No. 9 – Basket Zaragoza
- Position: Small forward
- League: Liga ACB

Personal information
- Born: 2 March 1993 (age 33) Cañada de Gómez, Argentina
- Listed height: 2.01 m (6 ft 7 in)
- Listed weight: 88 kg (195 lb)

Career information
- NBA draft: 2015: undrafted
- Playing career: 2010–present

Career history
- 2010–2012: San Martín de Marcos Juárez
- 2012–2015: Regatas Corrientes
- 2015–2016: Peñarol
- 2016–2017: Dallas Mavericks
- 2017: →Texas Legends
- 2017: Atlanta Hawks
- 2017: →Erie BayHawks
- 2018: Gran Canaria
- 2018–2019: Canarias
- 2019–2021: Zaragoza
- 2021–2026: Gran Canaria
- 2026–present: Zaragoza

Career highlights
- EuroCup champion (2023); All-Liga ACB Second Team (2024); Argentine League Best Sixth Man (2015); Argentine League champion (2013);
- Stats at NBA.com
- Stats at Basketball Reference

= Nicolás Brussino =

Argentine basketball player (born 1993)

Nicolás "Nico" Brussino (born 2 March 1993) is an Argentine-Italian professional basketball player for Zaragoza of the Spanish Liga ACB. He also represents the senior Argentine national team in international competition. Standing at , he plays at the small forward position.

==Professional career==
===Regatas Corrientes (2012–2015)===
After two years playing for San Martín de Marcos Juárez, Brussino joined Regatas Corrientes on July 22, 2012. Before the 2012–13 season, it was discovered that Brussino had a heart problem. This congenital disease saw an abnormal electrical connection between the atria and ventricles. Despite this, he still managed 29 games for Corrientes, averaging 1.9 points and 1.1 rebounds per game, while helping Corrientes win the 2012–13 LNB championship.

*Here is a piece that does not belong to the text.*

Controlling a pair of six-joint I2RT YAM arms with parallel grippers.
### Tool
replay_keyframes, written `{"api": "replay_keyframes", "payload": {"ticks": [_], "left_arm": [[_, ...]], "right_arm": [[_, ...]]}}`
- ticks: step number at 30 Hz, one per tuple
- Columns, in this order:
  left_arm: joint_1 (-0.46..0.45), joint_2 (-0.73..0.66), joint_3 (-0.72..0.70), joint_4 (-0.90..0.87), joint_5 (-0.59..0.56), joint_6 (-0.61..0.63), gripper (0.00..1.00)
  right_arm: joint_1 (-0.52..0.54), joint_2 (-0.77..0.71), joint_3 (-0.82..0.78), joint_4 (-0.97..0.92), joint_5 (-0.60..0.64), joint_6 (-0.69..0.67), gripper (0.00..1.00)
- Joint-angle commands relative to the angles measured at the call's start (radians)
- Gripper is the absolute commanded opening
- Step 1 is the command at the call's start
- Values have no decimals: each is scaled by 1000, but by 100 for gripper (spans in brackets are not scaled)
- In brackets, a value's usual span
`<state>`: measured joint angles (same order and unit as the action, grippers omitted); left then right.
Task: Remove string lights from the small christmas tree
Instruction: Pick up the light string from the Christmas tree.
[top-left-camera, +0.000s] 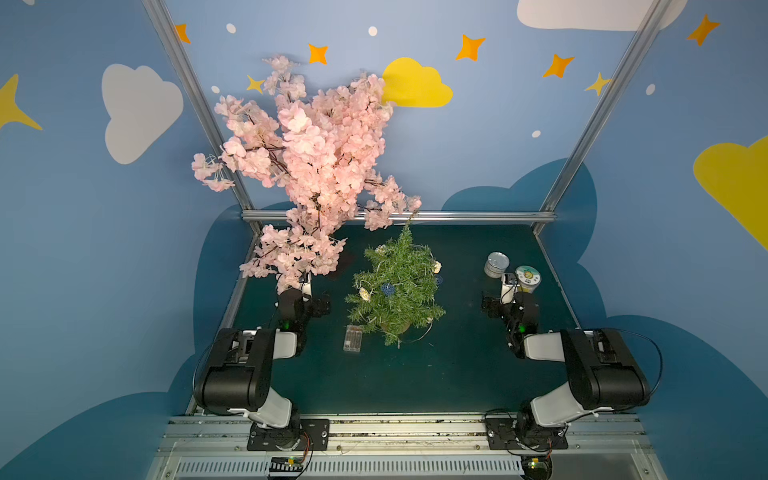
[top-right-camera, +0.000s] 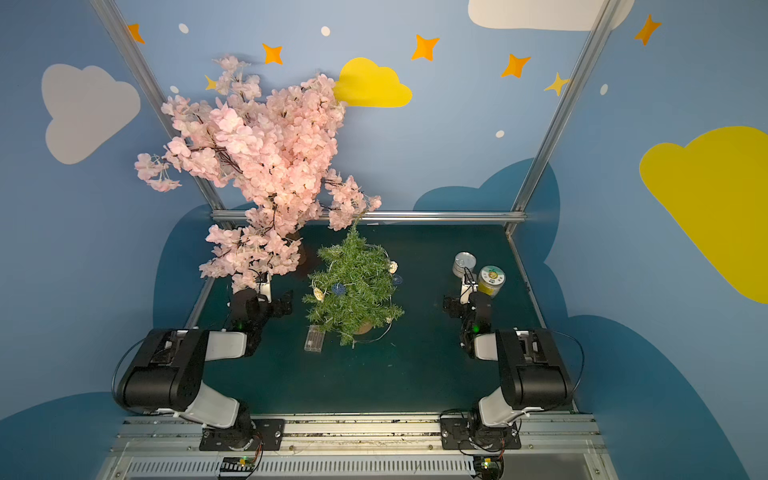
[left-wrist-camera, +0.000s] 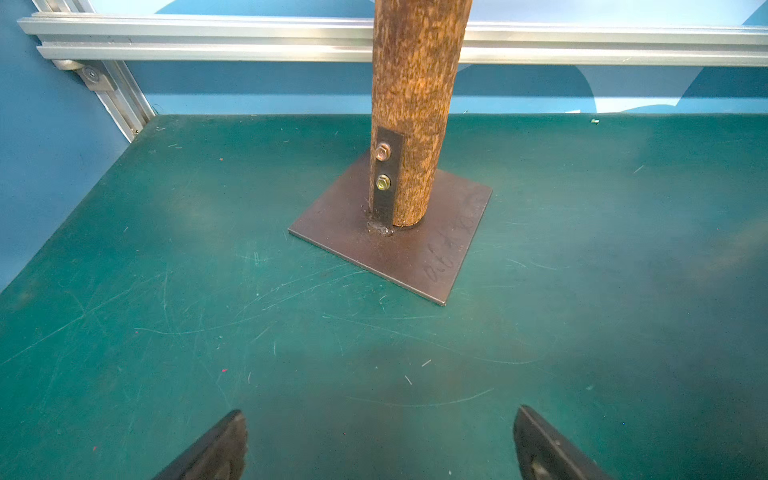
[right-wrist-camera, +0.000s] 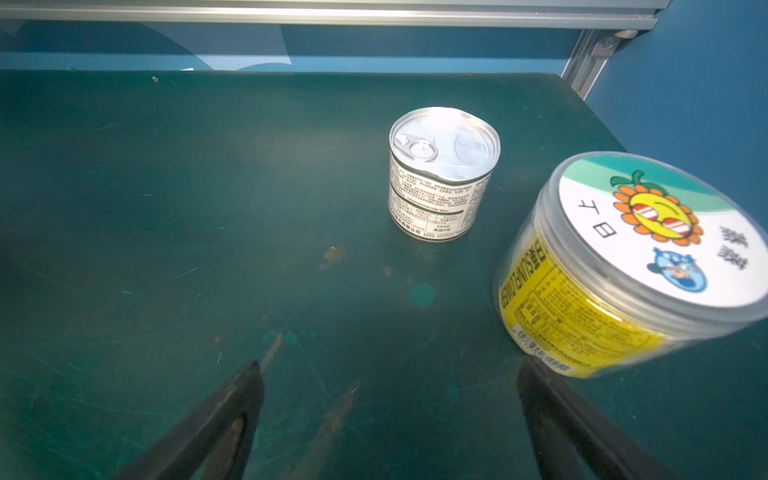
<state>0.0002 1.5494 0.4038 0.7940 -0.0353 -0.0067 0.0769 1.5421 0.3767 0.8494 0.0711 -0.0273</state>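
The small christmas tree (top-left-camera: 397, 286) stands mid-frame in both top views on the dark green tabletop (top-left-camera: 415, 374), with the string lights (top-left-camera: 365, 294) wound round its branches. Their clear battery box (top-left-camera: 353, 338) lies flat just beside the pot, to the tree's lower left in the frame. A loop of wire trails onto the tabletop at the pot's lower right.

Bare tabletop lies below the tree in the frame and on either side, between it and the arms. The pink blossom tree (top-left-camera: 307, 166) overhangs the upper left, and its lowest flowers come near the small tree's tip. An aluminium rail (top-left-camera: 399, 216) bounds the far edge.

The left pincer (left-wrist-camera: 380, 413) is spread wide and holds nothing. Only its wrist view shows the blossom trunk (left-wrist-camera: 415, 104) bolted to a square metal plate (left-wrist-camera: 395, 257). The right pincer (right-wrist-camera: 389, 365) is likewise wide and empty. Its wrist view shows an upright tin can (right-wrist-camera: 442, 174) and a yellow-labelled jar (right-wrist-camera: 623, 266) just beside one finger.

The tabletop is scratched, and the blue walls carry painted clouds and stars.
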Motion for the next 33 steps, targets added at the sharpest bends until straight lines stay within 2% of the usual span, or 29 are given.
{"api": "replay_keyframes", "payload": {"ticks": [1, 24, 33], "left_arm": [[9, -15, 9, -10, 18, 8, 100], [8, -17, 6, -9, 18, 7, 100], [9, -25, 9, -8, -12, -1, 100]], "right_arm": [[11, -14, -6, 42, 24, -11, 96], [10, -14, -2, 34, 21, -10, 96], [-32, -13, 22, -12, -62, 11, 96]]}}
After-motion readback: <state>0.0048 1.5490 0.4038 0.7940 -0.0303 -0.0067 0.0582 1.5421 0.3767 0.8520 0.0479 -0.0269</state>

In 2013–14, Brussino averaged 6.0 points and 2.6 rebounds in 55 games, and in 2014–15, he again played in 55 games and averaged 9.4 points, 3.2 rebounds, and 1.3 assists per game.

===Peñarol (2015–2016)===
On August 1, 2015, Brussino signed with Peñarol. In 2015–16, he averaged 14.6 points, 5.5 rebounds, 3.1 assists and 1.5 steals in 59 games.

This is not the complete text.